▶ [Data below]
<<<<
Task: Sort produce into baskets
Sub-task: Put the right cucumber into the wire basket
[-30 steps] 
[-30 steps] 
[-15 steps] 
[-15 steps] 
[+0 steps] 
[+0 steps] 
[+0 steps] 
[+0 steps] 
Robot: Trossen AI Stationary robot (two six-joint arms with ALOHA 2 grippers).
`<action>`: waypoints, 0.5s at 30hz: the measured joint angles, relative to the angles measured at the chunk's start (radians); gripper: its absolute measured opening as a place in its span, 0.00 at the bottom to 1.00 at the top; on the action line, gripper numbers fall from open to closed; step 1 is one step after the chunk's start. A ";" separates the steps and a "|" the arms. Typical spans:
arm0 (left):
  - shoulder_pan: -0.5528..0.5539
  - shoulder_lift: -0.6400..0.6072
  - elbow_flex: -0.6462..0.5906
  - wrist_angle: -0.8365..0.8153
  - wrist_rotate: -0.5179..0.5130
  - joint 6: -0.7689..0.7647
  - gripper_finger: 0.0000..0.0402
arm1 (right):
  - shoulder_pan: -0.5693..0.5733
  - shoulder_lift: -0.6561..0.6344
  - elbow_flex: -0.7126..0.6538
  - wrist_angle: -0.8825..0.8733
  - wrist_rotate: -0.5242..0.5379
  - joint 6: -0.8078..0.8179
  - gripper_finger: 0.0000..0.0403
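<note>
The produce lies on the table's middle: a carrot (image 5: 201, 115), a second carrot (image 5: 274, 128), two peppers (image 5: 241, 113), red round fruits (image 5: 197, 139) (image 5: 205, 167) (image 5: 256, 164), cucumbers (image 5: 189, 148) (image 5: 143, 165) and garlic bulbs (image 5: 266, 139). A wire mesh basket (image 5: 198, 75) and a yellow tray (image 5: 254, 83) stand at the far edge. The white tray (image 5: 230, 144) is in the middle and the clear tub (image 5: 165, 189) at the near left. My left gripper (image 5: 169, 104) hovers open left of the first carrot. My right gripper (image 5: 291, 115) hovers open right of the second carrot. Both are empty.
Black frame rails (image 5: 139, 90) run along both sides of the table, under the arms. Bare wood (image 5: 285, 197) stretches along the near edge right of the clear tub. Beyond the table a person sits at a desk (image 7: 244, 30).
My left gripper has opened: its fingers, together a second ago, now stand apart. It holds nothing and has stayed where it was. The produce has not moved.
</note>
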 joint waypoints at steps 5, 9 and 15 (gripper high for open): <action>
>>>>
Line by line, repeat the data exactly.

Task: Sort produce into baskets
Sub-task: Put the right cucumber into the wire basket
[-30 steps] 
[-30 steps] 
[-15 steps] 
[-15 steps] 
[+0 steps] 
[+0 steps] 
[+0 steps] 
[+0 steps] 
Robot: Trossen AI Stationary robot (two six-joint arms with ALOHA 2 grippers).
`<action>`: waypoints, 0.5s at 30hz: the measured joint angles, relative to the angles measured at the chunk's start (radians); gripper: its absolute measured opening as a place in its span, 0.00 at the bottom to 1.00 at the top; on the action line, gripper numbers fall from open to closed; step 1 is one step after the chunk's start. A ";" separates the steps and a "|" the arms. Typical spans:
arm0 (left):
  - shoulder_pan: -0.5528..0.5539
  - shoulder_lift: -0.6400..0.6072
  - elbow_flex: -0.6462..0.5906
  - wrist_angle: -0.8365..0.8153
  - wrist_rotate: -0.5179..0.5130
  - joint 6: -0.7689..0.7647
  - gripper_finger: 0.0000..0.0402
arm1 (right):
  - shoulder_pan: -0.5693..0.5733
  - shoulder_lift: -0.6561..0.6344
  - elbow_flex: -0.7126..0.6538
  - wrist_angle: -0.8825..0.8733
  - wrist_rotate: -0.5242..0.5379
  - joint 6: -0.8078..0.8179
  - gripper_finger: 0.0000..0.0403
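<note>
The produce lies on the table's middle: a carrot (image 5: 201, 115), a second carrot (image 5: 274, 128), two peppers (image 5: 241, 113), red round fruits (image 5: 197, 139) (image 5: 205, 167) (image 5: 256, 164), cucumbers (image 5: 189, 148) (image 5: 143, 165) and garlic bulbs (image 5: 266, 139). A wire mesh basket (image 5: 198, 75) and a yellow tray (image 5: 254, 83) stand at the far edge. The white tray (image 5: 230, 144) is in the middle and the clear tub (image 5: 165, 189) at the near left. My left gripper (image 5: 169, 104) hovers open left of the first carrot. My right gripper (image 5: 291, 115) hovers open right of the second carrot. Both are empty.
Black frame rails (image 5: 139, 90) run along both sides of the table, under the arms. Bare wood (image 5: 285, 197) stretches along the near edge right of the clear tub. Beyond the table a person sits at a desk (image 7: 244, 30).
My left gripper has opened: its fingers, together a second ago, now stand apart. It holds nothing and has stayed where it was. The produce has not moved.
</note>
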 joint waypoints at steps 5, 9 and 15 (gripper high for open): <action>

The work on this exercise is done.